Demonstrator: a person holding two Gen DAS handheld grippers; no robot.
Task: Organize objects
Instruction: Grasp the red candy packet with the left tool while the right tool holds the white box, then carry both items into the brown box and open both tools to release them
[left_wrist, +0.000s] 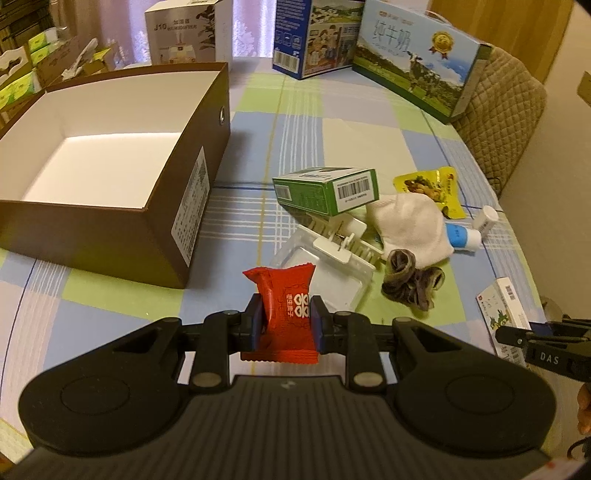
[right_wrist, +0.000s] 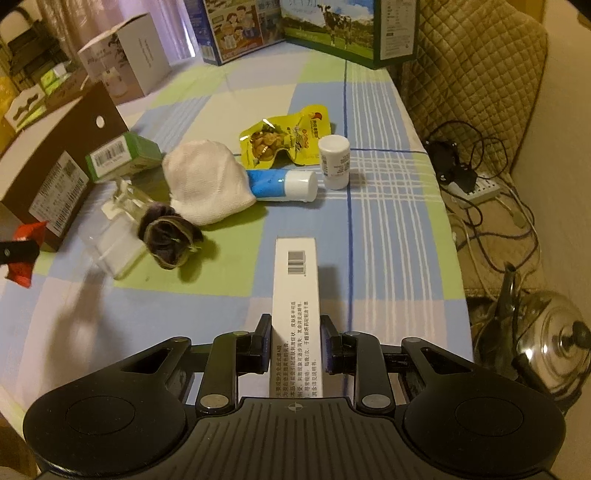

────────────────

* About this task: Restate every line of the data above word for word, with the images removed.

* Solution to this problem:
Demonstrator: a person holding two Gen DAS handheld grippers; no robot.
Task: Organize objects
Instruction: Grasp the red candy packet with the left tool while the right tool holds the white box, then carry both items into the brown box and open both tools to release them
[left_wrist, +0.000s] 
[right_wrist, +0.000s] 

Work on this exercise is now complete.